The Invisible FoeA Story Adapted from the Play by Walter Hackett
Towards all women he had a sort of pitying, tender chivalry. That his mother had done to him. He did not over-rate female intellect or character (like the uncle, whom he resembled so much, intellect in womenkind did not attract him, and he prized them most when their virtues were passive and not too diverse), but he bore them one and all good-will, and the constant small attentions he paid Mrs. Leavitt, and even the maid-servants, were almost as much a native tenderness as a calculated diplomacy. Mrs. Leavitt and the maids were not ungrateful. Women of all sorts and of all conditions are easiest purchased, and held, with small coins. A husband may break all the commandments, and break them over his wife’s very back roughly, and be more probably forgiven than for failing to raise his hat when he meets her on the street. Stephen was very careful about his hat, indoors and out. He had seen his father wear his in his mother’s sitting-room, and by her very bedside. The lesson had sunk, and it stuck.
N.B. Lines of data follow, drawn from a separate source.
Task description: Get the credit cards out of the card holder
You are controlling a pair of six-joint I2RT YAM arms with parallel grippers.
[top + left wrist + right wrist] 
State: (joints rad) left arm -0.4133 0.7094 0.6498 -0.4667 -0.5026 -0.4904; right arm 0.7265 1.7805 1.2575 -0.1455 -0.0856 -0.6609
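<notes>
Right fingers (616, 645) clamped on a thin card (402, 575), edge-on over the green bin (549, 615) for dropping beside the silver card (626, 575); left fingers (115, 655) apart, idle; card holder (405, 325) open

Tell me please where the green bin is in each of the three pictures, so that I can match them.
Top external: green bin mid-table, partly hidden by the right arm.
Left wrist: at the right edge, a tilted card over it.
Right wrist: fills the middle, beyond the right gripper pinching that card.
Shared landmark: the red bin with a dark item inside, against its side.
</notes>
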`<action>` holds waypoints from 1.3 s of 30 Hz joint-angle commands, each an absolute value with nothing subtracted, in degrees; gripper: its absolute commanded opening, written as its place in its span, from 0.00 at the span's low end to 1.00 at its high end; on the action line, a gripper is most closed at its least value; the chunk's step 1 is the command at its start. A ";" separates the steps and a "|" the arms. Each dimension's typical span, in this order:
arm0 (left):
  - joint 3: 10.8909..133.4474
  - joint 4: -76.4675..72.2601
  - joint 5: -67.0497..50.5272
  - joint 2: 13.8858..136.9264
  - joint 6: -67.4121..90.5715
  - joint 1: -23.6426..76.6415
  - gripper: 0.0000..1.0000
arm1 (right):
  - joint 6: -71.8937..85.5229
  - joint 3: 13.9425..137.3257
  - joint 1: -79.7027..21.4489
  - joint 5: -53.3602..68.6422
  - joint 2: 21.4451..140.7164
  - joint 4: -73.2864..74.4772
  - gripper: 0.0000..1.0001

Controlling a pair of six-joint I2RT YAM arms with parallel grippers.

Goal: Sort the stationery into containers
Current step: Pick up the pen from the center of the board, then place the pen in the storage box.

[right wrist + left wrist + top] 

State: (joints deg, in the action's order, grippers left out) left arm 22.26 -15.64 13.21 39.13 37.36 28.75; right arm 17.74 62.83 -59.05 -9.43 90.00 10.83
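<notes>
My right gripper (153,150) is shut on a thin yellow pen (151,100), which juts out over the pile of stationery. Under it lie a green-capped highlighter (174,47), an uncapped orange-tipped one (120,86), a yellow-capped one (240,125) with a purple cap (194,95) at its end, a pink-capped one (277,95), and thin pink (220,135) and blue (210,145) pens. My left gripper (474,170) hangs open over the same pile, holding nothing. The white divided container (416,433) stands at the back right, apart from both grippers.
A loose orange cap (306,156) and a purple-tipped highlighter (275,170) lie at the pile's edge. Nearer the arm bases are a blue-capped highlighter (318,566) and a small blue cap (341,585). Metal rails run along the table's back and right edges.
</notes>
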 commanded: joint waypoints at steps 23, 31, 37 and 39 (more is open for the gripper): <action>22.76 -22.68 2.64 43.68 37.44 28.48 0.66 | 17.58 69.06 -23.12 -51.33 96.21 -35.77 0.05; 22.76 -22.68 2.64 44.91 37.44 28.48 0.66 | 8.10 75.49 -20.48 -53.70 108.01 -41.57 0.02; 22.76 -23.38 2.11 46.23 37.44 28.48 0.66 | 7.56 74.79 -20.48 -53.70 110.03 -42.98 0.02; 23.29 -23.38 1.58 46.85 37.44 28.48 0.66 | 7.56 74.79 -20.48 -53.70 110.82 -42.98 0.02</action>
But his love of his mother, and its jealous observance of her, had trained him to feel for women rather than to respect them. He had seen her sicken and shiver under the storm, and bow down and endure it patiently, when he would have had her breast and quell it. He had not heard Life’s emphatic telling—he was too young to catch it—that strength is strongest when it seems weak and meek, that great loyalty is the strongest of all strength as well as the highest of all virtues, and that often Loyalty for ermine must wear a yoke,—and always must it bear uncomplainingly a “friend’s infirmities.”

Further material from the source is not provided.